Larry Gagosian, Rich Lowry, Cat Psychology, Philosophy, Ramanujan
The Art Of Larry Gagosian
Elisa Lipsky-Karasz | Wall Street Journal | 26th April 2016
Entertaining profile of art-dealer Larry Gagosian, from his beginnings selling posters in a Los Angeles parking-lot. Jeff Koons explains Gagosian’s magic touch: “The art world was kind of in this inertia. He brought a sense of liquidity and the possibility of acquisition. There was no longer this sense among collectors that if someone else had a piece, ‘I missed the boat.’ Larry brought the realization that, hey, these things can move” (7,600 words)
The End Of Pieties
Rich Lowry | Politico | 27th April 2016
The editor of National Review reflects ruefully on the new face of the Republican Party. “Trump is operating on the rather insulting assumption that he can’t act presidential — i.e., with too much dignity — while also attempting to appeal to his Republican voters, and so far he has been proved right. It’s just one of the ways in which he has seemed to understand the party he is seeking to take over better than its longtime loyalists” (800 words)
Can A Cat Have An Existential Crisis?
Britt Petersen | Nautilus | 28th April 2016
Animals know fear.
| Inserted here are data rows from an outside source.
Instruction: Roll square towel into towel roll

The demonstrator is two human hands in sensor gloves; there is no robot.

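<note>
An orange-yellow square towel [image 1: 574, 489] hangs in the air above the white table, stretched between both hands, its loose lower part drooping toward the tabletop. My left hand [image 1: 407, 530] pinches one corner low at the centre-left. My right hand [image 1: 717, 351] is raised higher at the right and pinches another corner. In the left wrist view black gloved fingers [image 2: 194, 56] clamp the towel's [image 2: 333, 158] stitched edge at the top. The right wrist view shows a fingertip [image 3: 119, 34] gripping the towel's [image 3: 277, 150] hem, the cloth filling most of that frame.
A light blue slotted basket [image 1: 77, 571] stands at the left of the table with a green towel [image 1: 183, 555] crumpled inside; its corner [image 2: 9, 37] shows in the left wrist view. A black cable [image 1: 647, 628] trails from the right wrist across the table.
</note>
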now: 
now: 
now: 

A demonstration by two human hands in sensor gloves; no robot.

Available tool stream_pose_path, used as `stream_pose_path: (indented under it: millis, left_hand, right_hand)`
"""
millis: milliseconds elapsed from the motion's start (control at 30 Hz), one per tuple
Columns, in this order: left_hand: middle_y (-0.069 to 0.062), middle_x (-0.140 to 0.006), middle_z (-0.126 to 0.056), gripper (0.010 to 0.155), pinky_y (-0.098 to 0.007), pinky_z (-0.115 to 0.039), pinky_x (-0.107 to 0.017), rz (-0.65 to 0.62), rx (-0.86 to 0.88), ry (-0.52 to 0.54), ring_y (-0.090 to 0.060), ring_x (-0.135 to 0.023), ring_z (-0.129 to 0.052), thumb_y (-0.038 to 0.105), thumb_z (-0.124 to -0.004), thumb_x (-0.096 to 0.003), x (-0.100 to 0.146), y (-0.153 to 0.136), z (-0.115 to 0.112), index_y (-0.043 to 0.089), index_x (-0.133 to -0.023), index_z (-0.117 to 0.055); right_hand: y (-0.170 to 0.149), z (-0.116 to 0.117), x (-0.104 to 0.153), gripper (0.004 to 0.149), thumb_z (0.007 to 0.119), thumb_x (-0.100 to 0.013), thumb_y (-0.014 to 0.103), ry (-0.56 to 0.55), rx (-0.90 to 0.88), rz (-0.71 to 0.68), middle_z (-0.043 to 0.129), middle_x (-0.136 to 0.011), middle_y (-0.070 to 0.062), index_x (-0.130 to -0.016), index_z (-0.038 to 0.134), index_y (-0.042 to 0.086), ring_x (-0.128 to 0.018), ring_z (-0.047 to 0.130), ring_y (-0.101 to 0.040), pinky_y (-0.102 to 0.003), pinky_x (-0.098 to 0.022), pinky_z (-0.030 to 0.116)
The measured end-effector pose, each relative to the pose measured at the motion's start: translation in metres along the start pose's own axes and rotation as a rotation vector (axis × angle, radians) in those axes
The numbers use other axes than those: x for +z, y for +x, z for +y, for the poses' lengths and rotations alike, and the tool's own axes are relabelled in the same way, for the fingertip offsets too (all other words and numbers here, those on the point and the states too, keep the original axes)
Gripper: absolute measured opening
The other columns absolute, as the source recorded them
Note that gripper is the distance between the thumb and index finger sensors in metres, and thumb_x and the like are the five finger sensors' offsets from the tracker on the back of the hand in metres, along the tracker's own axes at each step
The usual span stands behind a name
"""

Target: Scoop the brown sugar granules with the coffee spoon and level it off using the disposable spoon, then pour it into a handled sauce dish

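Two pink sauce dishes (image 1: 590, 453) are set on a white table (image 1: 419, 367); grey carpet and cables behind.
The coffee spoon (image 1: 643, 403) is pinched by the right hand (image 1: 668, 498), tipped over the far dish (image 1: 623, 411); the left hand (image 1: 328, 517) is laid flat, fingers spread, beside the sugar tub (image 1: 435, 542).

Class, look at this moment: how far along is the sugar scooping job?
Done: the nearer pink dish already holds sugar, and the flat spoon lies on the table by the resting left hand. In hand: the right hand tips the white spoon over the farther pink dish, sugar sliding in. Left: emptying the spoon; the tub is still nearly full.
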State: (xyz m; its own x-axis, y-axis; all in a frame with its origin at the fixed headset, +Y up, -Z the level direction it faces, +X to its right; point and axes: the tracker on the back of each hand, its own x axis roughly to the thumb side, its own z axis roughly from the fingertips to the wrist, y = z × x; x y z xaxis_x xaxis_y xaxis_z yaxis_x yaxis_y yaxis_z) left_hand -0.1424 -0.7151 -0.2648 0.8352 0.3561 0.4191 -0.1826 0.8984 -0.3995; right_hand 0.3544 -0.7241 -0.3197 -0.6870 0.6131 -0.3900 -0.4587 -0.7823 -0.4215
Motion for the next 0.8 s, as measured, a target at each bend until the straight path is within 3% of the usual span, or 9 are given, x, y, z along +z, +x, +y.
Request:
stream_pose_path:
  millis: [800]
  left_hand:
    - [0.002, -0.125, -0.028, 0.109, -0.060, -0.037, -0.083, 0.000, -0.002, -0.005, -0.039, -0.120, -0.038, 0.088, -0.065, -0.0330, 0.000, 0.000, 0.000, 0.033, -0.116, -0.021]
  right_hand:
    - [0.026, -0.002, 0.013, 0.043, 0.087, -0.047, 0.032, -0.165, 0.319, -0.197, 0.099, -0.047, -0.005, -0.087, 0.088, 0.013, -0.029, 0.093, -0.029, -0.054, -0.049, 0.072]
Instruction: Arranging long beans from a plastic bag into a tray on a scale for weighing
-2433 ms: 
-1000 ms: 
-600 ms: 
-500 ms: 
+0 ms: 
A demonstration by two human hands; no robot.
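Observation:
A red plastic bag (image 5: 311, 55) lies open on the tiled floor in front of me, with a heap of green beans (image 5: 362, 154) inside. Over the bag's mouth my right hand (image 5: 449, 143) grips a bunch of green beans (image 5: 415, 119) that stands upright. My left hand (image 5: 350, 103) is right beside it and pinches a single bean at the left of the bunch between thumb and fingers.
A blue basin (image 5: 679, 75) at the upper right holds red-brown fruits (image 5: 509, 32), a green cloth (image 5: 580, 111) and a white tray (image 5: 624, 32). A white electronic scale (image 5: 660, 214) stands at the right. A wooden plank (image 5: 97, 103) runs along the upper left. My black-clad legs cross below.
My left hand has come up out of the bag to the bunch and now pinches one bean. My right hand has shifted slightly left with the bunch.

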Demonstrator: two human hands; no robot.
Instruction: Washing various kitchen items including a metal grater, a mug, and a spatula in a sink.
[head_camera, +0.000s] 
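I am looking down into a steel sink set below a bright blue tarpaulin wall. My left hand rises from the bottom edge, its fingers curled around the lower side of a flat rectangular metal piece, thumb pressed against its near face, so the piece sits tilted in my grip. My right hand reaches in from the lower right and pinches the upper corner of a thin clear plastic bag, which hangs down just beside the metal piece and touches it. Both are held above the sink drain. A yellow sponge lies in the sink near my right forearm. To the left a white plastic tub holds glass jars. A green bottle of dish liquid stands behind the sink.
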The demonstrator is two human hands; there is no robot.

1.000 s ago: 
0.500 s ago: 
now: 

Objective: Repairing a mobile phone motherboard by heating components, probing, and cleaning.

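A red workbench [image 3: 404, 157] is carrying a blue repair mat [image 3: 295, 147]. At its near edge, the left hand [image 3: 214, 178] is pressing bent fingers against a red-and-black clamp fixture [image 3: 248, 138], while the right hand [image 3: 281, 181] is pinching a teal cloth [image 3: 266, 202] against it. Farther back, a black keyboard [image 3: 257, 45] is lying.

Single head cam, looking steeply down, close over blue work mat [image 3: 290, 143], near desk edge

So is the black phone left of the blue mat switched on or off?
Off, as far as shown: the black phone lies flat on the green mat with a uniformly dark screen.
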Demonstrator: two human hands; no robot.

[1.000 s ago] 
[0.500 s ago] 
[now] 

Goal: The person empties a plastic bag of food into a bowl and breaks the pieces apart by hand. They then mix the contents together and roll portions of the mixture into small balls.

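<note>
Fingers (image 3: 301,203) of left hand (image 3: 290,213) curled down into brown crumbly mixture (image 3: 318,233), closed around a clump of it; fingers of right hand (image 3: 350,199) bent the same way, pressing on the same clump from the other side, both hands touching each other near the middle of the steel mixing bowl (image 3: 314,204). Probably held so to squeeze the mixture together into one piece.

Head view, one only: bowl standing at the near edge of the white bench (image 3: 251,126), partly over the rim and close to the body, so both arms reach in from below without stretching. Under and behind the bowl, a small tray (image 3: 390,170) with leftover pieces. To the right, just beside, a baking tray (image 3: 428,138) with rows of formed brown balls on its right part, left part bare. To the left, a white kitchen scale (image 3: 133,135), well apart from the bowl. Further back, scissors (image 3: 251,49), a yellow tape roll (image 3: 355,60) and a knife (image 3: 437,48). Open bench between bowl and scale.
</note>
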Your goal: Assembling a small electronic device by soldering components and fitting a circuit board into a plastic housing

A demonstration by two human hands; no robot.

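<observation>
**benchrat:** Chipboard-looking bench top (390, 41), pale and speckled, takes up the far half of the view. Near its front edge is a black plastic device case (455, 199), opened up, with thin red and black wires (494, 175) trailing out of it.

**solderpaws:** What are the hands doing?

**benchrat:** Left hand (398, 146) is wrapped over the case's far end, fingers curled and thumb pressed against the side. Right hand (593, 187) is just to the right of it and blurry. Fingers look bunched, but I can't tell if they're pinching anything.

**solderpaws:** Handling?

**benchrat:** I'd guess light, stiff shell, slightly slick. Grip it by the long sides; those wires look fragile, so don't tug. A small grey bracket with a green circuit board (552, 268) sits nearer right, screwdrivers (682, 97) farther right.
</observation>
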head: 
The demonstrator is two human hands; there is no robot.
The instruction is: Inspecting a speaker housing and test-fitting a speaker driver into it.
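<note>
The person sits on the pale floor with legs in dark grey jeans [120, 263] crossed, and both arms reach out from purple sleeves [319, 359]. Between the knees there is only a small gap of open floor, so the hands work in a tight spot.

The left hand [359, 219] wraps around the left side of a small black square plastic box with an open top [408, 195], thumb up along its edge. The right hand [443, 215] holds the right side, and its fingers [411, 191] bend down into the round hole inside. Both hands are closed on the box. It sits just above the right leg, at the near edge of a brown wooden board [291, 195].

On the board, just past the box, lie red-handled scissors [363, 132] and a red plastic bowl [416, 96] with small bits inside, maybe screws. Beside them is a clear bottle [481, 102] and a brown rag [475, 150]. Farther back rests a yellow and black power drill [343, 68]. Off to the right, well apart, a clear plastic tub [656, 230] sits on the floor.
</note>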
Whether they know anxiety “is more debatable because it has a component that fear doesn’t have and the component is time”. But they show the symptoms, and they get the pills. Zoo animal have been medicated for decades. Mine-sniffing army dogs get Xanax for PTSD. “Giving human drugs to animals isn’t just species narcissism. We know these drugs work for animals because they were originally tested on animals” (2,600 words)
Are History’s “Greatest Philosophers” All That Great?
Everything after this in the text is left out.